■ What the task requires
Write out the listing below exactly, and omit any images you find in it.
(Dataset section)
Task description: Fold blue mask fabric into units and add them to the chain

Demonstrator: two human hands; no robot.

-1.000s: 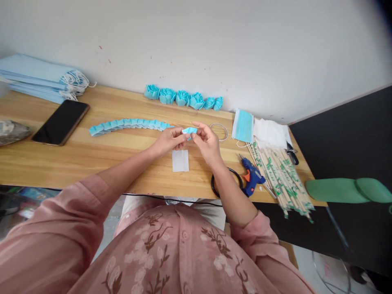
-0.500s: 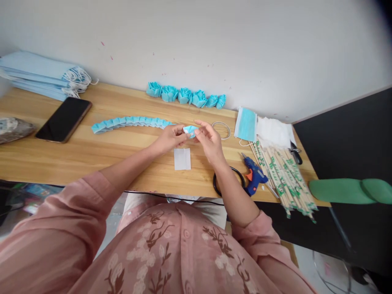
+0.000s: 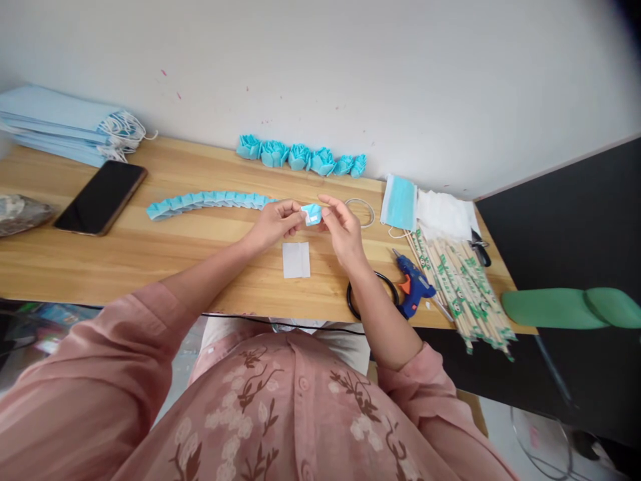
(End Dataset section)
■ Result of the exercise
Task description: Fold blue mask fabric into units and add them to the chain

Demonstrator: two human hands; no robot.

-1.000s: 
-0.500s: 
+0.000s: 

The output has been completed.